Thursday, January 08, 2009

When Giants Walked The Earth

A biography of Led Zeppelin - Mick Wall.

I was given this for Christmas (thanks Paula). I'd already had a look at it in a shop but was undecided as to whether to buy it or not. ($35 is a lot of money to me at the moment!)
Mick Wall is a music journalist and has written quite a few music biographies over the years. This is his latest.
I was already familiar with a lot of the content, given that Led Zeppelin has been a favourite of mine since I first heard them back in 1969. A lot of the detail was new to me though. It's not a designed-to-shock book in the manner of Hammer of the Gods but it does dwell a fair bit on the more controversial aspects of Led Zeppelin - the sex, the drugs, the "black magic". It dwells mostly, however, on the music - the most interesting aspect of the band as far as I'm concerned.
Actually, the chapter on Jimmy Page's interest in the occult, and Aleister Crowley in particular, was the most interesting chapter in the book. I've never really understood what Crowley was all about and Wall presents his philosophies in a clear, concise way. What Jimmy Page's philosophies are is not so clear as he has steadfastly refused to speak about them, beyond the odd brief statement here and there which really shed no great light on the subject.
There's quite a lot of info on the formation of the band, none of which is new, and I found the book to be rather lopsided in that respect. The later years whizz by quite fast in comparison.
The quotes from the band members and various hangers-on, scattered throughout the book, are mostly of the short and sweet type. There's no real in-depth interview material, which is a shame. I would have liked to read more of that rather than someone else's interpretations after the fact.
The structure of the book is odd. At regular intervals Wall inserts italicised "first person" narratives (usually between one and three pages at a time). These are supposed to be presenting the viewpoint of a particular band member and are written in what one assumes is the particular spoken style of whichever person is "speaking" in that passage. What I found most odd about these passages was that they pretty much all go back to the days immediately preceeding the formation of the band. This makes the overall narrative quite disjointed as the reader is constantly being made to flip back to the mid 1960s, regardless of where the rest of the book is up to. I think Wall is trying to present some sort of psychological analysis of Jimmy, Robert Plant, John Bonham, John Paul Jones and Peter Grant (their manager) in these bits. Wall claims that these passages are based on thorough research but he also makes it clear beforehand that they are a product of his own imagination and are not to be taken as the actual words of Led Zeppelin. It's a strange strategy and one I found to be quite distracting after a while.
The actual story of Led Zeppelin is fascinating. A band that came from nowhere in 1968 to become the biggest band in the world by 1972. They did this without a publicist, without releasing singles to gain radio airplay, without following the "usual" path. They started with lots of small gigs across Britain, Europe and the USA to promote an album that was recorded in about 10 days.

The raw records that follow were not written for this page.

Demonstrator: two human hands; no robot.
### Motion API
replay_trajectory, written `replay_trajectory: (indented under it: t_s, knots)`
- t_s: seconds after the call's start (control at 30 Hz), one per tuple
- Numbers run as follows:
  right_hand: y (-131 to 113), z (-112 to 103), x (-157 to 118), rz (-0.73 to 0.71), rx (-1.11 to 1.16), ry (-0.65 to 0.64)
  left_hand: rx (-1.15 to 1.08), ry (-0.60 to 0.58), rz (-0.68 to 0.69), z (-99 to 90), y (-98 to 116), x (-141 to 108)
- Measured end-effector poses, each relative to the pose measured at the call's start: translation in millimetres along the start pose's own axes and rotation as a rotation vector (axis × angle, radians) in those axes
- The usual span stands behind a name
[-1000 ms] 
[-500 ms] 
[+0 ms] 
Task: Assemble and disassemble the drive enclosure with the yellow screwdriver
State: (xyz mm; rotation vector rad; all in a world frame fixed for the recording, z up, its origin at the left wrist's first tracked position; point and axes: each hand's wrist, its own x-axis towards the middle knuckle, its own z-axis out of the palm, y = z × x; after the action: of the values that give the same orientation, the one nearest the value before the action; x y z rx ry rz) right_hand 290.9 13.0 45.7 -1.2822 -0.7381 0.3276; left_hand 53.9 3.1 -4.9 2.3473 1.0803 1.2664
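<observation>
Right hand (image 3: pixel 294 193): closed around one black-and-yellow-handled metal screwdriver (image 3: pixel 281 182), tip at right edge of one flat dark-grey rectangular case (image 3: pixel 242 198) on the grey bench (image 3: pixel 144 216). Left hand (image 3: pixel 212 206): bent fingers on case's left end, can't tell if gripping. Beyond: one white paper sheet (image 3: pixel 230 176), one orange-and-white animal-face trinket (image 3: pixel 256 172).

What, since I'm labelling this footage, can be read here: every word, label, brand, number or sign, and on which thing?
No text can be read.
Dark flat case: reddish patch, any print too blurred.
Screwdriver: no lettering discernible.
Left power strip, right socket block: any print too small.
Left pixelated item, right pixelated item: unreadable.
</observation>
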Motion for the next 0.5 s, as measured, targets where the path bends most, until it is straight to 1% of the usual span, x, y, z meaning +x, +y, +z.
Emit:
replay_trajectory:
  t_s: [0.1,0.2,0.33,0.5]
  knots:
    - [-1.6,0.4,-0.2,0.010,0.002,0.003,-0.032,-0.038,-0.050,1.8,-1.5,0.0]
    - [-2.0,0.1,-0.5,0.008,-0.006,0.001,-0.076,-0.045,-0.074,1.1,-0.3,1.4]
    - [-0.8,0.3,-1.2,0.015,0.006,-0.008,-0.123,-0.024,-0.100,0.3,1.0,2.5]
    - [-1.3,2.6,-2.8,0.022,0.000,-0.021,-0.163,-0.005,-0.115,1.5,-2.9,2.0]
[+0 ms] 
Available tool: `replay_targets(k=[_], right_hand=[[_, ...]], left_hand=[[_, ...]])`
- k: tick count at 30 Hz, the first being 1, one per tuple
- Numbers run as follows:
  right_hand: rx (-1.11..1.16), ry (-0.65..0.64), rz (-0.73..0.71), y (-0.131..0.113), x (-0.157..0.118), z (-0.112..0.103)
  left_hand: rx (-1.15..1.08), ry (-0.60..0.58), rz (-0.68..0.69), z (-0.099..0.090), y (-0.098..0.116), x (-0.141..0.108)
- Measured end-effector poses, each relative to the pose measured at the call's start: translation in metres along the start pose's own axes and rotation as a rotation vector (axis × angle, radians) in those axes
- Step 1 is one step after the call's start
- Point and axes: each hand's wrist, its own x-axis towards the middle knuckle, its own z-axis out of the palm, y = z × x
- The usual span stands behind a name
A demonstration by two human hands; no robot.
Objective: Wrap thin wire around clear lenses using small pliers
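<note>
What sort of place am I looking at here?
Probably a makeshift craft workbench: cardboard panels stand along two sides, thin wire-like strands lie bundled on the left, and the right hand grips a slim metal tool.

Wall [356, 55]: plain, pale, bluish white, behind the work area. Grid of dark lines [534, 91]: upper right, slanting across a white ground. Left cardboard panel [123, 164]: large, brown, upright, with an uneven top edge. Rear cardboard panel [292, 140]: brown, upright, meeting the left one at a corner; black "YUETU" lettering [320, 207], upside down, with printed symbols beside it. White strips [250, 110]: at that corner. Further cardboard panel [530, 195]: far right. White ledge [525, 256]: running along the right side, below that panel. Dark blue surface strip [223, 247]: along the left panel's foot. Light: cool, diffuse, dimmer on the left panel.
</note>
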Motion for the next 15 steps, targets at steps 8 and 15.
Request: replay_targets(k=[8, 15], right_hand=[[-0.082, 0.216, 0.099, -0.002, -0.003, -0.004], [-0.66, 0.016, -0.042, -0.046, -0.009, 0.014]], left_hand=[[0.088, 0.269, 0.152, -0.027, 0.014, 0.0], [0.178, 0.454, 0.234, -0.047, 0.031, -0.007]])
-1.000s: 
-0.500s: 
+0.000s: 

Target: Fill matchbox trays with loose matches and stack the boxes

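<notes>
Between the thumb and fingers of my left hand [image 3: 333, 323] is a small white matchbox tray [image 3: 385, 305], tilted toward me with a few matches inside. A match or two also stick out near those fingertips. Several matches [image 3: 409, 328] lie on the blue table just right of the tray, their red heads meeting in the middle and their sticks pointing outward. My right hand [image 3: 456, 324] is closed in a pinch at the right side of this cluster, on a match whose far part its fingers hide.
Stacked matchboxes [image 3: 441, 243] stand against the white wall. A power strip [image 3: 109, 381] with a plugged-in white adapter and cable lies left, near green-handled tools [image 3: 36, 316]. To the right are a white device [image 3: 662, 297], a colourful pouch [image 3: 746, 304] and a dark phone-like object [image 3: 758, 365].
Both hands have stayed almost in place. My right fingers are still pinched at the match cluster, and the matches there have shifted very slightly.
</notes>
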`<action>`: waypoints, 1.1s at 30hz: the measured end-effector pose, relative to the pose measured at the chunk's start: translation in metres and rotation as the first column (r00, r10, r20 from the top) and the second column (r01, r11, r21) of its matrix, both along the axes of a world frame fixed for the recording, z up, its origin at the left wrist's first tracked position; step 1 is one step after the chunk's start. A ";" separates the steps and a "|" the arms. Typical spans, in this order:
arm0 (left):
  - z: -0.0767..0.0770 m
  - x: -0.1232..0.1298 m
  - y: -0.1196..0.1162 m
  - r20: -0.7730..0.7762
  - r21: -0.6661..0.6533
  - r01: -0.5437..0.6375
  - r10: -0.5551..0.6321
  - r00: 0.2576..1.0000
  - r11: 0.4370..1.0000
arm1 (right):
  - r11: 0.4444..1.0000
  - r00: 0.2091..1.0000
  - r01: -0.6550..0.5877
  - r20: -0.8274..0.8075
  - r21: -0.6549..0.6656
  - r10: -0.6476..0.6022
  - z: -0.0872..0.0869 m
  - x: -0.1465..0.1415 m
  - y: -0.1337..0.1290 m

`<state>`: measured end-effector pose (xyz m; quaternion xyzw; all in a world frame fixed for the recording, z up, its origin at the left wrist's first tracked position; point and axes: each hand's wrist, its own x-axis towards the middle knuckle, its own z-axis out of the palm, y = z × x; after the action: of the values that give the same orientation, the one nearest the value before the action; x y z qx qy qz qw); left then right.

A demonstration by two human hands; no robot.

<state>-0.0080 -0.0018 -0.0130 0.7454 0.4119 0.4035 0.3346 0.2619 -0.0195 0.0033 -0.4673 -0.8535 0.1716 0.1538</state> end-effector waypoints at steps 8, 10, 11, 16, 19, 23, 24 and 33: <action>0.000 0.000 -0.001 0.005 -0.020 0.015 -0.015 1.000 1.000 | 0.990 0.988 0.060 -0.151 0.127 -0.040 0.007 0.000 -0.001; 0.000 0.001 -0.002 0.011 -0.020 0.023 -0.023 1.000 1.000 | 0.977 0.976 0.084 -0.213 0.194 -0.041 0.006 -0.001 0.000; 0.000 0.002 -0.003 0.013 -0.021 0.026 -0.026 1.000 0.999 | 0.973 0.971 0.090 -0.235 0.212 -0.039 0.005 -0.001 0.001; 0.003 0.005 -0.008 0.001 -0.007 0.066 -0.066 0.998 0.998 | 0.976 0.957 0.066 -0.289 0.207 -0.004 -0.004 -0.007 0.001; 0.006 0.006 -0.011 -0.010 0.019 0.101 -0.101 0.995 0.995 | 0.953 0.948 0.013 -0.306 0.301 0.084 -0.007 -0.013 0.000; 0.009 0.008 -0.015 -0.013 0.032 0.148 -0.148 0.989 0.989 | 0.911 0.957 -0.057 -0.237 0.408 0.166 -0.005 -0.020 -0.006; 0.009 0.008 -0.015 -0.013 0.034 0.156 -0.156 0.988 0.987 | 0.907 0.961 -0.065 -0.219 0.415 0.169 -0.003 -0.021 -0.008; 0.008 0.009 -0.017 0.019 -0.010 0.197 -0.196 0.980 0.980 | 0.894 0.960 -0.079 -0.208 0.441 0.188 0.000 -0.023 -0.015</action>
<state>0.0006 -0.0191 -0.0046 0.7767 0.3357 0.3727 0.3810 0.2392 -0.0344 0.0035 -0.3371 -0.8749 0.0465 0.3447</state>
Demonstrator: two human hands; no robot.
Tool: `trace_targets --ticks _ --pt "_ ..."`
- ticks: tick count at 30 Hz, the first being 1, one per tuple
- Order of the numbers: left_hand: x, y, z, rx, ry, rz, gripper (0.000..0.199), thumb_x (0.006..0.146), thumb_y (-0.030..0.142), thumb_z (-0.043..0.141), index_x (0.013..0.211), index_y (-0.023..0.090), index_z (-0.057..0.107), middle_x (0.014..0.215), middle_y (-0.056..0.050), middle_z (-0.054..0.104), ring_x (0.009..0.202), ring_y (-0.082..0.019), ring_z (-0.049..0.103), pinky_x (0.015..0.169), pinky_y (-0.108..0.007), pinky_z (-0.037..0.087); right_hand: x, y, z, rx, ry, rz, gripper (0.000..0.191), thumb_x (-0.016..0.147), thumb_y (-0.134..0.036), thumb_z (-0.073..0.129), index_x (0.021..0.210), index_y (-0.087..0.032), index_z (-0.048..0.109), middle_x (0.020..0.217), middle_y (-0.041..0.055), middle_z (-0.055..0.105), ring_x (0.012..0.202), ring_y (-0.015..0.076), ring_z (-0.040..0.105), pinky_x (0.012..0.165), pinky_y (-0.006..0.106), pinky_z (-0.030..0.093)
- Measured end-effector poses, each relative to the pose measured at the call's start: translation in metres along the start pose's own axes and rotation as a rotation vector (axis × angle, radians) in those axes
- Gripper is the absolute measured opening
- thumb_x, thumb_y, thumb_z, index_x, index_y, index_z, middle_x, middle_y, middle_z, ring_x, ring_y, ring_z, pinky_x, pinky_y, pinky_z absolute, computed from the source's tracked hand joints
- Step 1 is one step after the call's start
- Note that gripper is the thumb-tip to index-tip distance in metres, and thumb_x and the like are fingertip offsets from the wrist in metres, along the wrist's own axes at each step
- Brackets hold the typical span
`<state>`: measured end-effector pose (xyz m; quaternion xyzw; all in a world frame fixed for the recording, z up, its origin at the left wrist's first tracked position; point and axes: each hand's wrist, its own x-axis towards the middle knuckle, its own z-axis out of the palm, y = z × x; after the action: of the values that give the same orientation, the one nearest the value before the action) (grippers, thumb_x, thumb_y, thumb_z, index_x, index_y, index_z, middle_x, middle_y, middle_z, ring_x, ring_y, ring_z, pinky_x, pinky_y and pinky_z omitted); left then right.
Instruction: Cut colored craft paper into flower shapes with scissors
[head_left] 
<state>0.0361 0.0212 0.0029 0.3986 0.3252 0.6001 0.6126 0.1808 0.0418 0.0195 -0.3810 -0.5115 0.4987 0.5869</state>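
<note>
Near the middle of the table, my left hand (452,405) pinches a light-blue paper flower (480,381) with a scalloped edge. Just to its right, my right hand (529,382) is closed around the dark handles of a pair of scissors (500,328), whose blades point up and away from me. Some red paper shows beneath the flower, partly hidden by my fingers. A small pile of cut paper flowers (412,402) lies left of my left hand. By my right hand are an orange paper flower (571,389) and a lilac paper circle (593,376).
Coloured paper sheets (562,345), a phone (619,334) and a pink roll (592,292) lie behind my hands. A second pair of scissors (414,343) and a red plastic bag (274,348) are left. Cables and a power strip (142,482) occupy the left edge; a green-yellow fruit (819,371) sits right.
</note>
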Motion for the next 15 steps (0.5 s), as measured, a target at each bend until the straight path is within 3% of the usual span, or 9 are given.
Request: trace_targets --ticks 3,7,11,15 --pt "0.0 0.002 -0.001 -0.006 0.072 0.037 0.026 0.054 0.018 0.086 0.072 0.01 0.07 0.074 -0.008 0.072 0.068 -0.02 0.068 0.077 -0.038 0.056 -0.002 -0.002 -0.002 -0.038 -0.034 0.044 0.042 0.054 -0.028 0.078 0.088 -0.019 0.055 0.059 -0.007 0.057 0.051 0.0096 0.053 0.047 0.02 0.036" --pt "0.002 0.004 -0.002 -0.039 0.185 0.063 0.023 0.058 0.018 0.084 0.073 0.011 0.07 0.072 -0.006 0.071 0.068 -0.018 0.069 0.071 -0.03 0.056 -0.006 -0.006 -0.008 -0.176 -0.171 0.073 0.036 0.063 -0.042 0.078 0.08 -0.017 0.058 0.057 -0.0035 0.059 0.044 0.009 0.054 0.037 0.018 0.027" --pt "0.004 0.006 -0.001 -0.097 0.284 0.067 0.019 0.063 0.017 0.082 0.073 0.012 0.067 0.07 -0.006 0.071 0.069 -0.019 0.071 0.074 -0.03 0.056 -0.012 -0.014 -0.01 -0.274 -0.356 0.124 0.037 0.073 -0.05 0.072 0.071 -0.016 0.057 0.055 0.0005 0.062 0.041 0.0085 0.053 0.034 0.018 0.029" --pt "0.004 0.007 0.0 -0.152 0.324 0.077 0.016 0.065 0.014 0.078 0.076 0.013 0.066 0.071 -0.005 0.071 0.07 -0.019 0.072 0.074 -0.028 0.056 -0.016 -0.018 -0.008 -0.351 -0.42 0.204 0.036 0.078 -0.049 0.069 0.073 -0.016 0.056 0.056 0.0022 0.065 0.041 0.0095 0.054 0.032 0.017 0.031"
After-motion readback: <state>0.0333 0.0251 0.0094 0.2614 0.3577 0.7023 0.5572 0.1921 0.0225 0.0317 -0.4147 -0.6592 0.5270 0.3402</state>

It sold in the millions (as did all of their records).
It was purely and simply the music and the fans which generated the phenomenon that was Led Zeppelin. Word of mouth was the driving force. It only took one tour of the US to see them headlining the next time around.
By 1975 the band was at its peak but it was all downhill from there. It was the archetypal story of sex'n'drugs'n'rock'n'roll. The drugs in particular had a negative effect after a while. Jimmy Page denies this, claiming the drugs were an integral part of the whole thing - creatively and recreationally. I don't think he was always really in a position to judge though, being a full-blown junkie by 1977. John Bonham seems to be the other one to have really succumbed. He was an alcoholic anyway and, supplemented with copious amounts of cocaine and heroin, he apparently became quite an unpleasant person in the later years. He ultimately died in September 1980 after a day of heavy drinking.
The band called it quits as a result. John Bonham, for all his faults, was an awesome drummer, probably the best there's been, and he just couldn't be replaced.
There's a brief, final chapter on life after Led Zeppelin which brings things right up to 2008.
Jimmy Page, it should be noted, no longer takes drugs, drinks only alcohol-free beer and doesn't even smoke cigarettes anymore. He turns 65 tomorrow.


Shadow said...

man, isn't it sad we all have to grown old. especially legends like these.

Mary said...

I'm just wondering, given your knowledge and ability to write, have you ever considered your hand at a biography of the band? I think your views would be refreshing.
Just a thought. Maybe even work some of your 365 Jimmy in.

Julie said...

Thanks Mary, that's a sweet thing to say. All I do, though, is regurgitate what's already been written.